Film%20not%20Rated.jpgThis review is terribly late, but I finally got around to watching the DVD of Kirby Dick’s documentary “This Film Is Not Yet Rated,” which goes after the MPAA’s movie rating system. Dick tries to paint the MPAA’s private, voluntary ratings board as a “star chamber” that sits in judgment of visual arts and routinely “censors” content it finds at odds with the desires of the studios, government, the military, churches, and so on. But to me, the whole film is much ado about nothing and, worse yet, it fails to adequately address the very real risk of a government censorship popping up in the absence of a private ratings system.

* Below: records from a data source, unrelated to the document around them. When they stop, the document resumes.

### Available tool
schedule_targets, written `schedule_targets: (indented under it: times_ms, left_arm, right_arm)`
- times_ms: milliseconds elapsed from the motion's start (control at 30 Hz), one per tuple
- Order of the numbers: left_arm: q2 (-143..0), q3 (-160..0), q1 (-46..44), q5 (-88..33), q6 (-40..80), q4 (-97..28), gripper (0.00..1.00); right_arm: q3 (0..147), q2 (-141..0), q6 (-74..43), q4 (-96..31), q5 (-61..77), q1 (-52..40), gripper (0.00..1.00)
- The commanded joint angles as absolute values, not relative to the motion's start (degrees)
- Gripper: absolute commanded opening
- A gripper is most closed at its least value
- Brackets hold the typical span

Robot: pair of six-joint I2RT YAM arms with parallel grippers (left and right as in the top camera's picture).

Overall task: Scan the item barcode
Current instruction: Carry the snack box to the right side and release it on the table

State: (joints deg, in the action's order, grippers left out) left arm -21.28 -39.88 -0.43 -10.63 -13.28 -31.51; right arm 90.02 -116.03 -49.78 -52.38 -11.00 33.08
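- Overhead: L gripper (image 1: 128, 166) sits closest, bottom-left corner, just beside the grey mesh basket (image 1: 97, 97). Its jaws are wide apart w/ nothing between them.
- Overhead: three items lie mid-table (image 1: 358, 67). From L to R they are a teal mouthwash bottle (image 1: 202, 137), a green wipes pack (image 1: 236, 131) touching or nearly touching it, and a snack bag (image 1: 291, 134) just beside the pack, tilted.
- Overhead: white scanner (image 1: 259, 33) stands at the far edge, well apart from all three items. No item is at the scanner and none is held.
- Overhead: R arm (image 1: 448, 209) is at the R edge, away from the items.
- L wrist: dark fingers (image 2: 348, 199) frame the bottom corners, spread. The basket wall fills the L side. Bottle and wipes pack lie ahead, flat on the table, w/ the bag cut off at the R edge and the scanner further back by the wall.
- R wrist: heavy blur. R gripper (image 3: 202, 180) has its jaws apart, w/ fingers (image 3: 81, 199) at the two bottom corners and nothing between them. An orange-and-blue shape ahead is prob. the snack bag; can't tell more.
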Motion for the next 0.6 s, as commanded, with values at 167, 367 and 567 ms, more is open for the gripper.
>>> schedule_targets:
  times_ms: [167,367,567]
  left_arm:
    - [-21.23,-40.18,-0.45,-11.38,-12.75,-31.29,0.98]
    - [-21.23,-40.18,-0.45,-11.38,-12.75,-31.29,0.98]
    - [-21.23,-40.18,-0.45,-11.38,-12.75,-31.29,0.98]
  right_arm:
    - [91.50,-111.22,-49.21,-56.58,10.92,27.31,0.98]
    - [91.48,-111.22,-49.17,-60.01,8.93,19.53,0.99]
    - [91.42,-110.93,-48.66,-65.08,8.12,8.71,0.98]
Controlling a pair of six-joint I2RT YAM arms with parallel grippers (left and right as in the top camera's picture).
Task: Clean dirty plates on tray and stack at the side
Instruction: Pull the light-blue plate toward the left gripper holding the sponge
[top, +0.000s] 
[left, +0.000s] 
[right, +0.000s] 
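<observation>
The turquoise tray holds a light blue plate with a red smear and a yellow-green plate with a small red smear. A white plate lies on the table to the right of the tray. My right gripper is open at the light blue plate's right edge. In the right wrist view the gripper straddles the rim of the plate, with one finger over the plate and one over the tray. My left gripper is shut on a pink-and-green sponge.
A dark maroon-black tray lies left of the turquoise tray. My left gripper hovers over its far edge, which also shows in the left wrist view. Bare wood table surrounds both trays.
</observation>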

By way of quick background, the MPAA’s familiar ratings system was created by former MPAA president Jack Valenti back in 1968. It was partially a response to the growing pressure for film censorship. Back then – – and this is one of many things Dick’s documentary largely ignores – – there were local censor boards who sat in judgment of films and decided if they could be shown in their communities. And there were ongoing efforts by many lawmakers at all levels to impose regulation on movies or at least strong-arm movie makers into changing content in certain ways.

And so the MPAA ratings system was born. A crucial feature of the MPAA system was that those doing the ratings would be anonymous. The reason this was done was to protect them from being pressured by both those who made the films (who obviously want less restrictive ratings) and those in government or the public who critique the films (many of whom would want stricter ratings).

But keeping raters and the rating process secretive has always had one obvious downside: The system lacks transparency. Why is it that two films with very similar content get two different ratings? Sometimes it’s obvious, other times it’s not. And this is what has Kirby Dick, and the many directors or film critics he interviews in the documentary, up in arms.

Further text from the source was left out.